Diese Konsequenzen waren für mich nicht ohne; ich leistete meinen Dienst freiwillig ab in der individuellen Schwerstbehinderten Betreuung. Zu meinen Arbeitsbelastungen nur so viel: von 24 Stunden wurden mir 20 anerkannt und das war auch in Ordnung so, denn durchgehend geschlafen habe ich keine einzige Nacht. Nach drei Tagen Dienst am Stück und dem entsprechenden Schlafdefizit war ich gar nicht mehr bewusst anwesend. Ausgeschieden bin ich aus meinem Zivildienst vorzeitig mit einem Polster von 400 Überstunden. Die habe ich nicht etwa freiwillig angesammelt, sondern ich wurde moralisch unter Druck gesetzt von meiner Diensstelle, die mich einfach immer weiterarbeiten ließ, weil wir chronisch unterbesetzt waren. Wogegen Betriebs- oder Personalräte in der Regel Sturm laufen, danach kräht bei Zivis kein Hahn. Mein Eindruck war, dass hier junge Männer planmäßig regelrecht verheizt werden. Und wenn ich die anderen Texte lese, dann bin ich alles andere als ein Einzelfall.

Was ich schon damals ungerecht fand war, junge Frauen aus diesem Zwangsdienst außen vor zu lassen. Während ich arbeitete, konnten meine Freundinnen in die Welt hinaus ziehen, oder bereits mit dem Studium beginnen. Ich wäre auch gerne ein Jahr durch Australien getingelt, stattdessen betreute ich einen schwerstbehinderten Menschen. Als ich meinem Unmut Luft machte, begegnete man mir mit folgenden Argumenten: Zunächst sei ja die Kinderaufzucht Frauensache und demnach würden Frauen ebenfalls gesellschaftlich notwendige Arbeit verrichten, nur eben später. Dito sei Pflege ebenfalls Frauensache und demnach würde per Saldo meine Arbeit noch geringfügig sein. Zudem sind Frauen mindestens doppelt betroffen. Ende der Diskussion.

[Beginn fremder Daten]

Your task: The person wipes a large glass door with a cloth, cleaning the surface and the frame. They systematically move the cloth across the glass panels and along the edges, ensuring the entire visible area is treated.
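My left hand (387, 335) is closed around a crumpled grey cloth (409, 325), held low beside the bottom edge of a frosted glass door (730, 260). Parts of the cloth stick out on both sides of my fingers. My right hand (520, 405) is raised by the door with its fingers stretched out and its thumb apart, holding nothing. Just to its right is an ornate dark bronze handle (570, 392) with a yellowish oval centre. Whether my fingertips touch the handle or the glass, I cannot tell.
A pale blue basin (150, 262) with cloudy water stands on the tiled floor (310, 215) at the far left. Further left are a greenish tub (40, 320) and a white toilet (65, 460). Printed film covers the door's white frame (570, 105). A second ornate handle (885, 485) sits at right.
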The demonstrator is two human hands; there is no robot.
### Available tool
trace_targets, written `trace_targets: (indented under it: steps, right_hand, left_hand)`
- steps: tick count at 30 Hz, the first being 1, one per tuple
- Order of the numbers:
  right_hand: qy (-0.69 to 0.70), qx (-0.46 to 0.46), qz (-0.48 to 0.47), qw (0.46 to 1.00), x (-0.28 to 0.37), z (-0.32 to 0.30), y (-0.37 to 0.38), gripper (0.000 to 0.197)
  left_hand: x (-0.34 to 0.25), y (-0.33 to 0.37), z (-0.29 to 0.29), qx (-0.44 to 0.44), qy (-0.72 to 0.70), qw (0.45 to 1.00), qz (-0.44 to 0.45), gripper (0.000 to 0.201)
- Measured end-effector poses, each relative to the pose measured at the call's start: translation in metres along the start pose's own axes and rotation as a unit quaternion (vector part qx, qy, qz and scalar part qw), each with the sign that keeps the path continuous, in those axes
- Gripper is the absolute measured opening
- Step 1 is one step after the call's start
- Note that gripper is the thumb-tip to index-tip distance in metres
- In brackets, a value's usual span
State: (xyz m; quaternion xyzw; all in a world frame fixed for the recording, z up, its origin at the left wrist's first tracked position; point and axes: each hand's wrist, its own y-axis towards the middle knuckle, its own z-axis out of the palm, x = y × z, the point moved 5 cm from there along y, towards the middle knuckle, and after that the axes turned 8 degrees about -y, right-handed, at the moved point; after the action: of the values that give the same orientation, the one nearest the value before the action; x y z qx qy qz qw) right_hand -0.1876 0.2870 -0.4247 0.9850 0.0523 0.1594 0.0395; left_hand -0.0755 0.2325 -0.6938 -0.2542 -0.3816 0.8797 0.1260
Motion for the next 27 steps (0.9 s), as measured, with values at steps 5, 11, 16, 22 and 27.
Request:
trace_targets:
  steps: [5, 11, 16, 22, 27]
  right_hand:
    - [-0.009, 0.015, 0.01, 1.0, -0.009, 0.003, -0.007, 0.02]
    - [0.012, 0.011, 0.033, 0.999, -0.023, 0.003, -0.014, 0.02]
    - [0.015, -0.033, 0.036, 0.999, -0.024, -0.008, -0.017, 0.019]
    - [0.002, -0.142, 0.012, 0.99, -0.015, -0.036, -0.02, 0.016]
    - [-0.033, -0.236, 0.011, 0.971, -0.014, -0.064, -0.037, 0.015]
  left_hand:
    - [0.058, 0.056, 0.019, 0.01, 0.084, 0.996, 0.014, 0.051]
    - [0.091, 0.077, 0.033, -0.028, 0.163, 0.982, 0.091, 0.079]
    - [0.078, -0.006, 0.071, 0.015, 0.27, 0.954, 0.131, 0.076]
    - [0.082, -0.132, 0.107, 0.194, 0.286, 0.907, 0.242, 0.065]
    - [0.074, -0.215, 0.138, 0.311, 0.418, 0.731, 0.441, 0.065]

Es erstaunt dich sicherlich nicht wenn ich dir sage, dies ausgerechnet vorgebracht von Frauen, die sich Kindererziehung nur und ausschließlich partnerschaftlich vorstellen konnten und sich mit Händen und Füßen dagegen verwahrten, für die Pflege ihrer Eltern zuständig zu sein.

Ich bin also jahrelang einer geschickten Argumentationsstrategie aufgesessen. Die läuft immer so: Es werden von Seiten der Frauen abstrakte Allgemeinplätze aufgestellt, die konkrete männliche Arbeit negiert, wenn es nützlich ist. Sich hingegen auf abstrakte weibliche Wesenheiten beruft, wenn das weibliche Individuum konkret nichts vorzuweisen hat.

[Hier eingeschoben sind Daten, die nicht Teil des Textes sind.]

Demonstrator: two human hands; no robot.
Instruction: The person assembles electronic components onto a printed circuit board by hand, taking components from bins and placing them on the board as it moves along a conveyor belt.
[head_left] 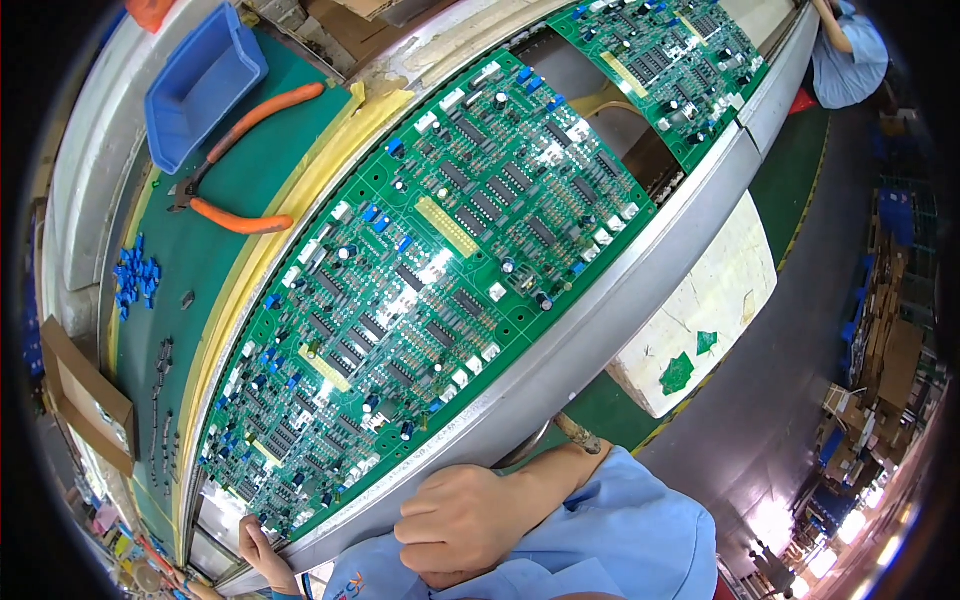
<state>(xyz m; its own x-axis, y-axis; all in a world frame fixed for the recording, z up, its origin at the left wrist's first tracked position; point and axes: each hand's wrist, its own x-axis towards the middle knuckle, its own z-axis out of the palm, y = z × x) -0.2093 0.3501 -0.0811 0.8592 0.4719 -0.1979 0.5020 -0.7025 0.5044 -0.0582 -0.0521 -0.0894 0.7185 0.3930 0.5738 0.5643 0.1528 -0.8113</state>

Konkret ist nämlich folgendes wahr: Ich ging mit einem Bonus von 16 Monaten sozialer und gesellschaftlich nützlicher Arbeit in mein Leben.Nicht *ich* hätte also beweisen müssen, dass ich ein soziales Wesen bin, sondern *die jungen Frauen um mich herum*. Faktisch lief die Diskussion jedoch anders; wir Männer hatten uns zu rechtfertigen, weil Frauen ja per se sozialere Wesen sind. Es wurden beispielsweise in einer Beziehung vorab Schwüre von uns verlangt, wir sollten uns gefälligst im gleichen Umfang um das Baby kümmern etc. In diesen Diskussionen wurden die Männer wie die Schweine durch das Dorf getrieben, weil wir eben Männer sind. Nicht ein einziges Mal kam ich auf den nahe liegenden (und wenig prosaischen) Einwand: Ich habe sechzehn Monate lang Hintern abgeputzt, den Alltag organisiert, mich Tag und Nacht gekümmert. Ich habe durch meine praktische Arbeit bewiesen, dass ich das kann. Bei dir, liebe Frau, steht dieser praktische Beweis deiner nur *behaupteten* Fähigkeiten noch aus.

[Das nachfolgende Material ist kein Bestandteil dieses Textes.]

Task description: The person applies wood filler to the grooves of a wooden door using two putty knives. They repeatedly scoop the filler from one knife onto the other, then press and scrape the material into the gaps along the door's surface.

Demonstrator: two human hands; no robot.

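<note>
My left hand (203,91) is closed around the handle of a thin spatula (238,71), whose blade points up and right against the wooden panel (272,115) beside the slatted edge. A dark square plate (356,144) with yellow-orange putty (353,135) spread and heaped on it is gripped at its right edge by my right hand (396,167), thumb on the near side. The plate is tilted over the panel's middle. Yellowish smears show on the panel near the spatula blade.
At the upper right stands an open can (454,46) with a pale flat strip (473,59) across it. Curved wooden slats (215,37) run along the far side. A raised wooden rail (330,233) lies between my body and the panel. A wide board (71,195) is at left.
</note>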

Jenseits dieser wenig schmeichelhaften Erkenntnis, wie sehr ich mich habe vorführen lassen, kam mir unlängst eine weitere: Was machen wir als Männer eigentlich mit den Frauen, die weder vorbringen können, dass sie Kinder gehabt haben, sich ebenfalls an keiner häuslichen Pflege beteiligen? Denn konkret stehen diese doch bei uns Männern im Zeitkontingent gehörig in der Kreide. Jede kinderlose Frau schuldet mir doch einen Ausgleich für die nicht geleistete soziale und gesellschaftlich nützliche Tätigkeit, oder?

Wollen wir Wetten abschließen, wie die Argumente sein werden, wenn wir dies als Anspruch ins Feld führen?